Nothing starts Victor Lasky's fingers flying over typewriter keys faster than the chance to poke holes in what he considers liberal myths. And today the portly author is back on top, after a dozen years of watching from the sidelines, with a book whose nationwide success surprised even its author. It Didn't Start With Watergate was Lasky's attempt to "put Watergate in perspective" by cataloging political sins of past administrations. It has made Lasky rich (he and his wife, ironically, live in Washington's Watergate complex), and he attributes his success partly to diehard Nixon fans in search of political absolution.

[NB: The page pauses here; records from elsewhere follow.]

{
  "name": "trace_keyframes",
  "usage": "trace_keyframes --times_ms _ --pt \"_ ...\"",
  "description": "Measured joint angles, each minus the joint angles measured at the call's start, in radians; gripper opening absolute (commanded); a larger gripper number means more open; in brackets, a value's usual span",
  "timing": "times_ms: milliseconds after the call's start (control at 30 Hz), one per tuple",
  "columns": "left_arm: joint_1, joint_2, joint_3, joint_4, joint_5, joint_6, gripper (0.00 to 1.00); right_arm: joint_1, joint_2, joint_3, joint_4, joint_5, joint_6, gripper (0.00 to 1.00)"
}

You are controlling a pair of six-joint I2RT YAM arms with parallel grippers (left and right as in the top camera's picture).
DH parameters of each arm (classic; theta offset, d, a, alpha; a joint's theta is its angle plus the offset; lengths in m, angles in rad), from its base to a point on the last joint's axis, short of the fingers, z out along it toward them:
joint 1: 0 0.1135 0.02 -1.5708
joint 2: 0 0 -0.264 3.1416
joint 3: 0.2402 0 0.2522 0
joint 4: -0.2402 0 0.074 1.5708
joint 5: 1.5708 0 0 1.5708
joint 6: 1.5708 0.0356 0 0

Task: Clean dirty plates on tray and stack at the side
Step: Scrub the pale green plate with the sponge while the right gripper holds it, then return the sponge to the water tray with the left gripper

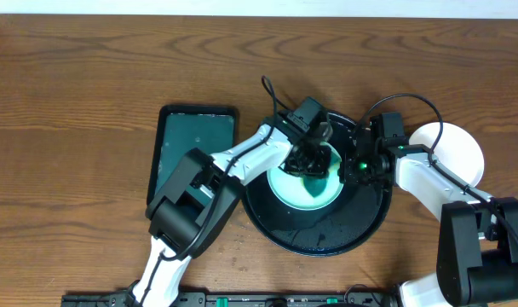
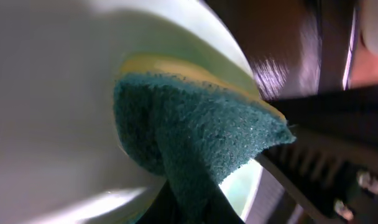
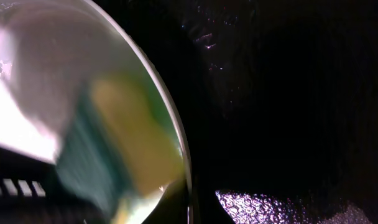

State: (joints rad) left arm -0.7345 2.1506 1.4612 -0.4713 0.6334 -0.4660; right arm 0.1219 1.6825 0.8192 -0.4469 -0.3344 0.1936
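Observation:
One dirty plate (image 1: 303,189), white with a teal smear, lies on the round black tray (image 1: 327,239). My left gripper (image 1: 308,164) is shut on a green and yellow sponge (image 2: 195,127) and presses it onto that plate (image 2: 52,124). At the plate's right edge, my right gripper (image 1: 348,169) is shut on the rim (image 3: 179,143). The right wrist view shows the plate (image 3: 46,68) with the sponge (image 3: 114,143) blurred on it. A clean white plate (image 1: 453,149) rests on the wood to the right of the tray.
A rectangular dark-green tray (image 1: 195,141) sits left of the round tray, partly under the left arm. Cables loop above both wrists. Brown tabletop (image 1: 71,102) stretches to the left and the back.

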Motion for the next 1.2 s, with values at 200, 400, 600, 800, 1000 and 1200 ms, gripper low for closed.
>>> trace_keyframes --times_ms 200,400,600,800,1000,1200 --pt "-0.018 0.002 0.0 -0.051 0.054 -0.001 0.07 0.0 0.0 0.0 0.0 0.0 0.0 0.01" --pt "-0.018 0.002 0.017 -0.162 0.04 -0.002 0.07 0.0 0.0 0.0 0.0 0.0 0.0 0.01" --pt "-0.028 -0.021 0.046 -0.303 -0.216 -0.054 0.07 0.0 0.0 0.0 0.0 0.0 0.0 0.01" --pt "-0.046 -0.05 0.047 -0.372 -0.547 -0.098 0.07 0.0 0.0 0.0 0.002 0.0 0.0 0.01" --pt "-0.053 -0.051 0.039 -0.38 -0.813 -0.106 0.07 0.0 0.0 0.0 0.003 -0.001 0.0 0.01" --pt "-0.07 -0.053 0.039 -0.381 -0.876 -0.101 0.07 0.0 0.0 -0.002 0.006 -0.005 0.0 0.01"
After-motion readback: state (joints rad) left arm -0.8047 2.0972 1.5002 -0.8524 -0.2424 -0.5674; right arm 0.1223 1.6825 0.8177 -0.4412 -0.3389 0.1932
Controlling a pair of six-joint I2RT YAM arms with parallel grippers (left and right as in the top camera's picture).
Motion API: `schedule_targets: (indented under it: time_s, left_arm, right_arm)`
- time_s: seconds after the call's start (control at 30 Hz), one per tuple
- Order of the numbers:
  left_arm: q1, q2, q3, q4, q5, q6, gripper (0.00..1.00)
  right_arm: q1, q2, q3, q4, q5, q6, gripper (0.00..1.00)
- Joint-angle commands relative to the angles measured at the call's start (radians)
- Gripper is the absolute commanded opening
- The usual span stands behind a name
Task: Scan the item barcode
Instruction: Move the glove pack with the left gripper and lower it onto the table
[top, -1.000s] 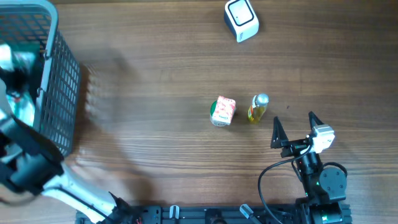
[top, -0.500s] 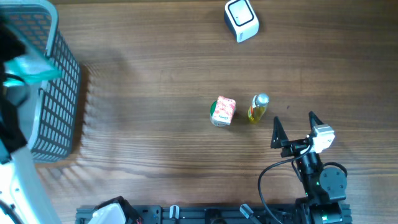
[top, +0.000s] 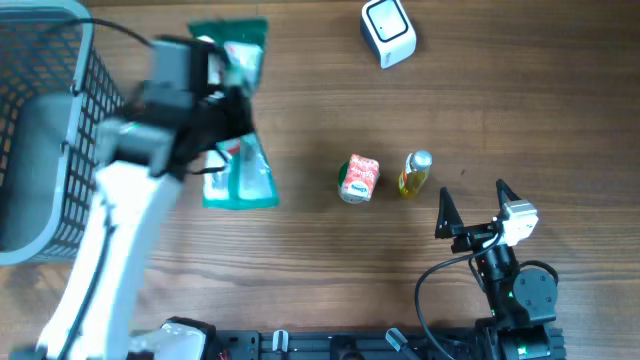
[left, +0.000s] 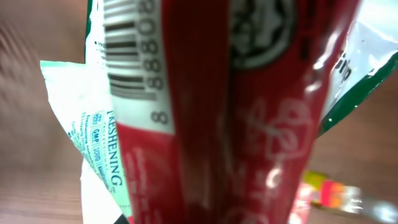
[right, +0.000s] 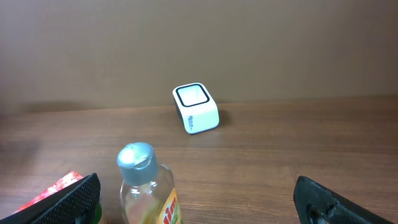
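Pouch (top: 245, 180) left the basket (top: 98, 75); wrist view shows barcode (left: 130, 62).

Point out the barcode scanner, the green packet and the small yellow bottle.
barcode scanner (top: 388, 30), overhead view, on its top face.
green packet (top: 243, 180), overhead view, on its lower half, clear of the arm.
yellow bottle (right: 135, 157), right wrist view, on its silver cap.

Green/white/red pkt (top: 243, 185), blk barcode (left: 132, 59) on white, grey mesh basket (top: 100, 110), yellow btl (top: 411, 180) w/ silver cap (top: 421, 158)
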Motion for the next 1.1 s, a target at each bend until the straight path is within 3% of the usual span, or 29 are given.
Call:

"It might well be there are a lot of people out there who voted for Nixon and had some guilty feelings for a time," Lasky says. "Then I come along and say, 'it was bad but it wasn't as bad as what happened in the past,' and I get a lot of 'God bless you's.'"

Lasky wanted to call his book The Assassination of Richard Nixon but just before the presses were ready to roll, he learned someone in Vermont had published a book with that title; an editor at Dial Press came up with the alternate title that "sounded a little unwieldy" to Lasky at first. So far, over 125,000 people have purchased Lasky's book, despite barbs from the press accusing him of stringing together news clips in a sensational fashion. When Time magazine dissected It Didn't Start With Watergate harshly, Lasky just chortled - "You can't buy that kind of publicity," he said happily.

In 1970 the Rockefellers quietly paid Lasky $10,000 to write a book critical of Arthur Goldberg. That garnered some media attention, but Lasky has kept a low profile since the 1960s. Then, of course, he rattled the armor in Camelot with his first bestseller, JFK: The Man and the Myth . That book was released in paperback on the heels of Lasky's success with his Watergatae book.

Today Lasky is coconsidering whether to write a novel or another political book. But he is keeping an eye on Jimmy Carter. What do you suppose the press would be have said, Lasky asks a luncheon companion, if Richard Nixon had had a brother who ran around the country getting huge promotional fees for opening beer cans and telling redneck jokes? And Victor Lasky, the fastest typewriter in the conservative camp, smiles.